Charles IX avait eu pour précepteur l’illustre Amyot ; son esprit était cultivé et il a composé des poésies agréables. On a aussi de lui un livre intitulé la Chasse royale, publié par Villeroi en 1625. Il s’annonçait avec d’heureuses dispositions, une intelligence précoce et un tempérament impétueux. Sa mère s’attacha de bonne heure à le dépraver en le livrant à des aventuriers italiens qui l’entraînèrent dans la débauche. Cette odieuse politique porta ses fruits, et le malheureux prince, hébété de voluptés, devint incapable de régner et consuma sa vie en de bizarres et extravagantes fantaisies. La chasse était chez lui une passion effrénée et il s’y livrait jusqu’à l’épuisement de ses forces. Charles IX avait l’amour des lettres et des arts ; il protégeait les poëtes, dont il disait : « Il faut les traiter comme les bons chevaux : les bien nourrir, mais ne point les engraisser, » entendant par là que trop de bien-être étouffe l’inspiration et endort l’esprit. Il ne suivit point toutefois son précepte à la lettre. Il se montra généreux envers les favoris de la muse, et lui-même, comme nous l’avons dit, il s’adonna à la poésie. Malheureusement, les troubles d’une époque si dramatiquement agitée le détournèrent trop des doux labeurs poétiques.

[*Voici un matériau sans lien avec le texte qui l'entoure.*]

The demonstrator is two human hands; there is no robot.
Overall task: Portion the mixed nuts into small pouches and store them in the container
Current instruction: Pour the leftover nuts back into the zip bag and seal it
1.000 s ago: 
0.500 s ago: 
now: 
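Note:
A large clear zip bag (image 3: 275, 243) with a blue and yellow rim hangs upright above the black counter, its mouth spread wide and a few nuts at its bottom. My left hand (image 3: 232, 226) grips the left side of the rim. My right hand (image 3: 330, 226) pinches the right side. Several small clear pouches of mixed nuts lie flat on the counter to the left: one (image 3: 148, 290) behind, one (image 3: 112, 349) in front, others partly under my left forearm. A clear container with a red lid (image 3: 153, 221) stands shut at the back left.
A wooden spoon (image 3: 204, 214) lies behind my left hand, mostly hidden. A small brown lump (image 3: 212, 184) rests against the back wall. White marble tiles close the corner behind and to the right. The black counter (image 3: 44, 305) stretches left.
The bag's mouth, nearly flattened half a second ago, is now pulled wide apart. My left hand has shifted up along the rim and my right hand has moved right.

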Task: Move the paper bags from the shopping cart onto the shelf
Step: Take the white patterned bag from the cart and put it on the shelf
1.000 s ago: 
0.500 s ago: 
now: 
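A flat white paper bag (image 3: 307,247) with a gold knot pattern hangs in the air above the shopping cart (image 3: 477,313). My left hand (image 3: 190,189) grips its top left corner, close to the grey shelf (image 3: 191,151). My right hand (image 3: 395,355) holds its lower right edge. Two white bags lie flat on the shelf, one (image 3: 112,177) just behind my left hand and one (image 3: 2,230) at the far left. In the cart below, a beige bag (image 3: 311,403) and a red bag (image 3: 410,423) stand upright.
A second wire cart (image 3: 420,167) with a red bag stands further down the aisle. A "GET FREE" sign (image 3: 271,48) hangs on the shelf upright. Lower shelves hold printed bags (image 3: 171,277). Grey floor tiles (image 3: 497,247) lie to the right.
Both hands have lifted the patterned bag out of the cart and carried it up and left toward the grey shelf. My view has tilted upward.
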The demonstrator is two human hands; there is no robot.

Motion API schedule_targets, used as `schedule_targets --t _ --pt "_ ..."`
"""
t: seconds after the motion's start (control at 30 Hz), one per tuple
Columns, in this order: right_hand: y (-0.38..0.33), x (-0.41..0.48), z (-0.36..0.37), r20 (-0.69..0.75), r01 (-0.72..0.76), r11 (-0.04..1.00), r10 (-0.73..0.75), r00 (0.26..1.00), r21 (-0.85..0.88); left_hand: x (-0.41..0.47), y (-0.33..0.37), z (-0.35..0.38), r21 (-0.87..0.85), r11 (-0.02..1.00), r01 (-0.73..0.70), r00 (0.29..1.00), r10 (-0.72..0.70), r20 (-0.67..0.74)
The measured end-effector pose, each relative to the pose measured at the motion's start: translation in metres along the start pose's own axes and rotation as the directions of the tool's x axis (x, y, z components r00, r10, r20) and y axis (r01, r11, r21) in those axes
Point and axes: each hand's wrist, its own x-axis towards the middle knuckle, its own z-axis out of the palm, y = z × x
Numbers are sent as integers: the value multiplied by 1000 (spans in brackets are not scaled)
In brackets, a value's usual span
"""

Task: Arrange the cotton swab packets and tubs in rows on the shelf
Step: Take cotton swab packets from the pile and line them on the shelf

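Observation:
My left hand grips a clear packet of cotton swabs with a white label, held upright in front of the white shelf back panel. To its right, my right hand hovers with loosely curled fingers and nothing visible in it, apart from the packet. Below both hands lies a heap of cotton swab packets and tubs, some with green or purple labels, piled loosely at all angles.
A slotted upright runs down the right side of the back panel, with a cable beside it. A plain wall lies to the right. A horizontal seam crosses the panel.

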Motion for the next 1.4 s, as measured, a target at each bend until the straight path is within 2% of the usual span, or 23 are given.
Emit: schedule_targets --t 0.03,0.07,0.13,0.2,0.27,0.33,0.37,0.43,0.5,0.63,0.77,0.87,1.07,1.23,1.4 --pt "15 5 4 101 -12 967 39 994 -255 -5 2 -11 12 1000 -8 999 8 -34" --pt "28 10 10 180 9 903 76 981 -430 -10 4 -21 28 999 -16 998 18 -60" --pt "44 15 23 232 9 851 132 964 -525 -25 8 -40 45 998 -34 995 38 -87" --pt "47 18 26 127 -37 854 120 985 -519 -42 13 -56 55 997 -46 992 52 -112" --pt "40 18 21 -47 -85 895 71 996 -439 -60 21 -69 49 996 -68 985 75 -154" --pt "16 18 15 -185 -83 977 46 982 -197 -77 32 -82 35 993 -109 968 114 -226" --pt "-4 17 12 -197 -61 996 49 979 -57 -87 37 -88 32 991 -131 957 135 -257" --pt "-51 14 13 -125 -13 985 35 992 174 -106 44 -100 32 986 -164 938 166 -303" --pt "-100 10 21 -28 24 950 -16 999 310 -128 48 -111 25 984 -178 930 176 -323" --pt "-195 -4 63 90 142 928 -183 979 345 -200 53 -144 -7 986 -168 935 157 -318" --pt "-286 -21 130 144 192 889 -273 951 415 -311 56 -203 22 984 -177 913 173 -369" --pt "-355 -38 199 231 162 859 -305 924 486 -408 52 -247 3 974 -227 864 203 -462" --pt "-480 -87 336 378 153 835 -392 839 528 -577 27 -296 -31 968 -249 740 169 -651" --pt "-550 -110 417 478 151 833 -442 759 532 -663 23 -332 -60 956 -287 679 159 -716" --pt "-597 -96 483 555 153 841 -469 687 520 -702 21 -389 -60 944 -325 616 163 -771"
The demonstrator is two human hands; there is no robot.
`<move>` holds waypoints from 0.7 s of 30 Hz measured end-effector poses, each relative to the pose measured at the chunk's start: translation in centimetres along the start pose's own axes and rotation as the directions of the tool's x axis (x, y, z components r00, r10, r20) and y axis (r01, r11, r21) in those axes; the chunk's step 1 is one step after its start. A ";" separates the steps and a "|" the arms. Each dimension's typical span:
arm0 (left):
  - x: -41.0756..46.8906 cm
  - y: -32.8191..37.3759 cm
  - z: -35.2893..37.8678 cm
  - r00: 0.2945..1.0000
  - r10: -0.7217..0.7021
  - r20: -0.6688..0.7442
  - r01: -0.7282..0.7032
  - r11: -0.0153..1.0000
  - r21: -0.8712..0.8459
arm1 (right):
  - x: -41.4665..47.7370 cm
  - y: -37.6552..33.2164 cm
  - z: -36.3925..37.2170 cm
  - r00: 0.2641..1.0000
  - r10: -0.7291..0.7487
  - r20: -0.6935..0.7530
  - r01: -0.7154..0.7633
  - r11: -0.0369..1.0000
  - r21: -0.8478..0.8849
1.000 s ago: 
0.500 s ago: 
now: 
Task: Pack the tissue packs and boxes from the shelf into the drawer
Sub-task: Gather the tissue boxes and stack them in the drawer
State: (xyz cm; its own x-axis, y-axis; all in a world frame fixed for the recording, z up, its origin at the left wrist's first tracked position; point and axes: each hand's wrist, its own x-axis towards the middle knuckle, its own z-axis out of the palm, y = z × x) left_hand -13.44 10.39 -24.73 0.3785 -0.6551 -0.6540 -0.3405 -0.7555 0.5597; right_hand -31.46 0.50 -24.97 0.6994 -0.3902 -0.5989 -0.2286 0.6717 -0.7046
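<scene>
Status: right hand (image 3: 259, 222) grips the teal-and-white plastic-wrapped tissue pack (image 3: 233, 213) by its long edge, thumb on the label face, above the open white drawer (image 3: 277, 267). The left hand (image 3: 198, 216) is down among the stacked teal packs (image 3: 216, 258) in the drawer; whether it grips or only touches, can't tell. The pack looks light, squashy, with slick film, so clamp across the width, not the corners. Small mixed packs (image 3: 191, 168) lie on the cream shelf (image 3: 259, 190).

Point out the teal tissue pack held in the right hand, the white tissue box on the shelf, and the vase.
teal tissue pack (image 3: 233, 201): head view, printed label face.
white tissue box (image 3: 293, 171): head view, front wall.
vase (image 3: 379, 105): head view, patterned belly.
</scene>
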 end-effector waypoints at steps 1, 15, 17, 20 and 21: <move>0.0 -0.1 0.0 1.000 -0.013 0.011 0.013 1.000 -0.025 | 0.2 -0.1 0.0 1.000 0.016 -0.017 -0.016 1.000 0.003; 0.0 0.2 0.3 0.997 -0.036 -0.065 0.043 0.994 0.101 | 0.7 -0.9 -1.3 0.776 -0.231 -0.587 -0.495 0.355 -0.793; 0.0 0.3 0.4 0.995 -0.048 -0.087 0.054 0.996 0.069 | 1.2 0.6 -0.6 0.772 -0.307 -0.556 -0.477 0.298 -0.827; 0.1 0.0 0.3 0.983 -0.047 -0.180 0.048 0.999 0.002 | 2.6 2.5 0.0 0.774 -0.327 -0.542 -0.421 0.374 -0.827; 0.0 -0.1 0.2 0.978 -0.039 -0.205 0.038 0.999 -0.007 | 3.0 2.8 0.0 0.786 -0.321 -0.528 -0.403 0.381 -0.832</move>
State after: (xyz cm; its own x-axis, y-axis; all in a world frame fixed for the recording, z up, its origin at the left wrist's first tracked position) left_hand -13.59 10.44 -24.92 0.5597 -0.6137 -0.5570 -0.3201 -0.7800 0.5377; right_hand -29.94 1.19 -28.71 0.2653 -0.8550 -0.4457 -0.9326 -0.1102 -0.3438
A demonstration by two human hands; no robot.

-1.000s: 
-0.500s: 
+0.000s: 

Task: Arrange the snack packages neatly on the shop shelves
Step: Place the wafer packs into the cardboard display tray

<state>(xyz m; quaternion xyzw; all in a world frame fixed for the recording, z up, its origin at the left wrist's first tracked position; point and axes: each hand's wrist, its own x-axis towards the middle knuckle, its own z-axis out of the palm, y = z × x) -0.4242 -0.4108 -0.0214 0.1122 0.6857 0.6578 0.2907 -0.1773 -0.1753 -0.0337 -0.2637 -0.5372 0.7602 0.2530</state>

Ce fut dans un accès d’humeur qu’il fit cette boutade épigrammatique, restée célèbre :

François premier prédit ce point :
Que ceux de la maison de Guise
Mettraient ses enfants en pourpoint,
Et son pauvre peuple en chemise.

Les vers de Charles IX ne passent pas le niveau de la médiocrité, à l’exception de cette petite épître à Ronsard, que ne désavouerait point un bon poète :

Ton esprit est, Ronsard, plus gaillard que le mien ;
Mais mon corps est plus jeune et plus fort que le tien ;
Par ainsi je conclus qu’en savoir tu me passe
D’autant que mon printemps tes cheveux gris efface.
L’art de faire des vers, dût-on s’en indigner,
Doit être à plus haut prix que celui de régner.
Tous deux également nous portons des couronnes :
Mais, roi, je les reçus ; poëte, tu les donnes.
Ton esprit enflammé d’une céleste ardeur
Éclate par soi-même, et moi par ma grandeur.
Si du côté des dieux je cherche l’avantage,
Ronsard est leur mignon, et je suis leur image.
Ta lyre, qui ravit par de si doux accords,
Te soumet les esprits, dont je n’ai que les corps ;
Elle t’en rend le maître, et te fait introduire
Où le plus fier tyran n’a jamais eu d’empire.

Ces vers sont remarquables à double titre. Un seul mot les dépare : celui de mignon, que le temps autorisait d’ailleurs. Une autre pièce — un billet également adressé à Ronsard - est moins remarquable. La voici :

Ronsard, tu connois bien que si tu ne me vois
Tu oublies soudain de ton grand roi la vois ;
Mais pour t’en souvenir, pense que je n’oublie
Continuer toujours d’apprendre en poésie ;
Et pour ce j’ai voulu t’envoyer cet escript
Pour enthousiasmer ton phantastique esprit.
Donc ne t’amuse plusà faire ton ménage.
Maintenant n’est plus temps de faire jardinage ;
Il faut suivre ton roi qui t’ayme par sus tous,
Pour les vers qui de toi coulent braves et doux ;
Et crois, si tu ne viens me trouver à Amboise,
Qu’entre nous adviendra une bien grande noise.

Ces vers, s’ils ne sont pas bons, semblent exprimer, du moins, un sentiment sincère et cordial, une vive admiration.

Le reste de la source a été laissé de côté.